## RECORDS SHOWN
== Segment start ==

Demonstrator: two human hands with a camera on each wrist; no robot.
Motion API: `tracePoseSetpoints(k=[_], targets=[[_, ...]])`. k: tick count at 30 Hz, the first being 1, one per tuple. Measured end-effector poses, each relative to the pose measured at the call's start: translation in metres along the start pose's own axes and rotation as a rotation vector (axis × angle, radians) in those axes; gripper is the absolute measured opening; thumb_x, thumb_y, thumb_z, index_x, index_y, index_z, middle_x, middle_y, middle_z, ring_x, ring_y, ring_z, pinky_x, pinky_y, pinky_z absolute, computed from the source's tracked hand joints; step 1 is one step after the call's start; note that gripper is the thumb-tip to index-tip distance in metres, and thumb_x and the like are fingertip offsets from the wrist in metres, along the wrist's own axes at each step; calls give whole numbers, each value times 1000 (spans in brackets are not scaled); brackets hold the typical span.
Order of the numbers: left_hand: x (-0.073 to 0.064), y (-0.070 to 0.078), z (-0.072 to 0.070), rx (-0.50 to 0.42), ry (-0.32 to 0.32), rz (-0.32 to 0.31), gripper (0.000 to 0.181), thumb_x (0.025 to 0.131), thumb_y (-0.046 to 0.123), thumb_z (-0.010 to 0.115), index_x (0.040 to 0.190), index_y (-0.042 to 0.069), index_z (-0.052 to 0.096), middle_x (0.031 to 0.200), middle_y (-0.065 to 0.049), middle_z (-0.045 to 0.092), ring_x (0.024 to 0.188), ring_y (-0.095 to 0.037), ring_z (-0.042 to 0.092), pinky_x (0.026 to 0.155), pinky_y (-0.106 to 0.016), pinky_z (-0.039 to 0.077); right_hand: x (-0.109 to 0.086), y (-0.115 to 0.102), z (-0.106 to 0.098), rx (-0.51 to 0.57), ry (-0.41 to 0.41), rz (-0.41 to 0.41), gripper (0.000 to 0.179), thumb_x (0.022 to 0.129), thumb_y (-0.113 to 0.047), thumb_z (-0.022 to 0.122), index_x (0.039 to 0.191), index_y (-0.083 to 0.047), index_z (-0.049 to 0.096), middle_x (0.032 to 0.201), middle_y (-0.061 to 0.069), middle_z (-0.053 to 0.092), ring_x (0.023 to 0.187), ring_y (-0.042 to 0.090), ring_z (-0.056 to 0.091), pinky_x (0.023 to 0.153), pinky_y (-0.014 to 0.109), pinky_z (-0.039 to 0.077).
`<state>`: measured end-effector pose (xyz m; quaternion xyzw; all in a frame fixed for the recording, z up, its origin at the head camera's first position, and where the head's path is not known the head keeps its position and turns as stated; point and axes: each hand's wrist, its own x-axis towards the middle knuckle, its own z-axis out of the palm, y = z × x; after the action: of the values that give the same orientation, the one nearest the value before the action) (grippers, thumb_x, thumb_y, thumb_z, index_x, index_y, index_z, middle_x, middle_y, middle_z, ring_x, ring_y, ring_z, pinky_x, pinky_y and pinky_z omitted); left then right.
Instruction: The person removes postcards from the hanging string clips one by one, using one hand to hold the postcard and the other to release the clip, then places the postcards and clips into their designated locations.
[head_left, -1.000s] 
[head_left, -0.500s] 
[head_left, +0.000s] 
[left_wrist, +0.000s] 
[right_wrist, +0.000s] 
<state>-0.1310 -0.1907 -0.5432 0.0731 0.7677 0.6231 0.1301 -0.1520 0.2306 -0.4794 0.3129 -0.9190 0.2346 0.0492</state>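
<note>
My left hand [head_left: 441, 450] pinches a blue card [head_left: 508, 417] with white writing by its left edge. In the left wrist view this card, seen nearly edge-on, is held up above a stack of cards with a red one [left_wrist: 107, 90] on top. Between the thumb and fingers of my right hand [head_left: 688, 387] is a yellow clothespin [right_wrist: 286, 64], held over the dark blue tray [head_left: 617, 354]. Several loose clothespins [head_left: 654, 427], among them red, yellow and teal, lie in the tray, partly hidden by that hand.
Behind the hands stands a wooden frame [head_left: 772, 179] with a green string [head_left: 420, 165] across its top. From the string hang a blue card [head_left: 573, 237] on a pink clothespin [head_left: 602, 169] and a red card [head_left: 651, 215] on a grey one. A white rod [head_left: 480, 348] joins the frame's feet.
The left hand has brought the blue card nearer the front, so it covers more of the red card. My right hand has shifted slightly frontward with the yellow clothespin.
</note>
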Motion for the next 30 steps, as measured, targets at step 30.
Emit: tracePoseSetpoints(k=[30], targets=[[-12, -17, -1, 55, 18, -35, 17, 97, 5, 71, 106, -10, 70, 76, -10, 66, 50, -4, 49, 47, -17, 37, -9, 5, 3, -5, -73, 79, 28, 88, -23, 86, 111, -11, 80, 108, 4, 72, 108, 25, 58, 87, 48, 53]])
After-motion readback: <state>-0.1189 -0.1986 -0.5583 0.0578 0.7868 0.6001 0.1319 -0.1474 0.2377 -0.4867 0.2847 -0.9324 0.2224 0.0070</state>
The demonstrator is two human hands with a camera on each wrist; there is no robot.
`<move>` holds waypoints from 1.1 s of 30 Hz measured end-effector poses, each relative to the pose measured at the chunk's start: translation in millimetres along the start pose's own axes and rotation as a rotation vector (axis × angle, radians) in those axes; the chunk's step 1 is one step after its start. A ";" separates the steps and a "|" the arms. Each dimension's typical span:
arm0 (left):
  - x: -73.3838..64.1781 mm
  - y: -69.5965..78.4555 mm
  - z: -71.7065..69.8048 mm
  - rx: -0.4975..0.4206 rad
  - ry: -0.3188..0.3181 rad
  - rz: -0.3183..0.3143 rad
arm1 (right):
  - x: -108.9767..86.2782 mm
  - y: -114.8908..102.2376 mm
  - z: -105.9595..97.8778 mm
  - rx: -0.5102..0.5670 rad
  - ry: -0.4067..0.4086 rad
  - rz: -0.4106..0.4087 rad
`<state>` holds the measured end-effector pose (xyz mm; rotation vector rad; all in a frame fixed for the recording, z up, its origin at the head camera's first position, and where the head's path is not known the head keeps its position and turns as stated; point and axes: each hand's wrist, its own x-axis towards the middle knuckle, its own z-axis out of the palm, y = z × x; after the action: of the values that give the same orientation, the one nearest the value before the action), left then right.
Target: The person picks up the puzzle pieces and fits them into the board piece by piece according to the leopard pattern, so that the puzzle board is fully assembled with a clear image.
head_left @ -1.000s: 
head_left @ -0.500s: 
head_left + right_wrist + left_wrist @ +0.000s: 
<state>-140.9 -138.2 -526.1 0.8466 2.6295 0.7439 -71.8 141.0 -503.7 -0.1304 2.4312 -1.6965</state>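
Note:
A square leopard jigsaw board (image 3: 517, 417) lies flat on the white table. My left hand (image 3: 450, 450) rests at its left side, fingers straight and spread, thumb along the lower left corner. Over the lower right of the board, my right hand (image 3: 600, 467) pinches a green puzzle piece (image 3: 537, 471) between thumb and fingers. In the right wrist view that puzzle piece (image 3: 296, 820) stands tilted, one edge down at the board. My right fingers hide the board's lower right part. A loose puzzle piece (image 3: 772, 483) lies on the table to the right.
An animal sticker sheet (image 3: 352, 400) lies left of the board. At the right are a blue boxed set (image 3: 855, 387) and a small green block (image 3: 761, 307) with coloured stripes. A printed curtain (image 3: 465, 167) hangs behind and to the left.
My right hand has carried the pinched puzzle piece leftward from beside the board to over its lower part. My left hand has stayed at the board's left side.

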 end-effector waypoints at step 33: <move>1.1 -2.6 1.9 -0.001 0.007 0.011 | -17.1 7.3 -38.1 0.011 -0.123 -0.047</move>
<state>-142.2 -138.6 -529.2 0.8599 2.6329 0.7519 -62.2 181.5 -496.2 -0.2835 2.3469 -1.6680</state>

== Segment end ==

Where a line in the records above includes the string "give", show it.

Motion API: `tracePoseSetpoints(k=[_], targets=[[_, ...]])`. k: tick count at 30 Hz, the first being 1, one per tuple. Measured end-effector poses, each relative to the pose measured at the call's start: translation in metres along the start pose's own axes and rotation as a rotation vector (axis × angle, radians) in those axes; gripper is the absolute measured opening; thumb_x, thumb_y, thumb_z, index_x, index_y, index_z, middle_x, middle_y, middle_z, ring_x, ring_y, ring_z, pinky_x, pinky_y, pinky_z absolute, computed from the source's tracked hand joints; step 1 is one step after the call's start; note that gripper is the thumb-tip to index-tip distance in metres, and thumb_x and the like are fingertip offsets from the wrist in metres, along the wrist's own axes at each step; calls give whole numbers, each value times 1000 (spans in brackets are not scaled); brackets hold the typical span.
`<state>`: measured end-effector pose (xyz m; quaternion xyzw; all in a frame fixed for the recording, z up, its origin at the head camera's first position, and where the head's path is not known the head keeps its position and turns as stated; point and axes: each hand's wrist, its own x-axis towards the middle knuckle, its own z-axis out of the palm, y = z × x; after the action: of the values that give the same orientation, the one nearest the value before the action) (grippers, thumb_x, thumb_y, thumb_z, index_x, index_y, index_z, middle_x, middle_y, middle_z, ring_x, ring_y, ring_z, pinky_x, pinky_y and pinky_z omitted); left then right.
`<state>` holds the measured end-effector pose (xyz mm; rotation vector rad; all in a frame fixed for the recording, z up, its origin at the head camera's first position, and where the head's path is not known the head keeps its position and turns as stated; point and axes: each hand's wrist, its own x-axis towards the middle knuckle, its own z-axis out of the palm, y = z × x; after the action: of the values that give the same orientation, the one nearest the value before the action), left then right.

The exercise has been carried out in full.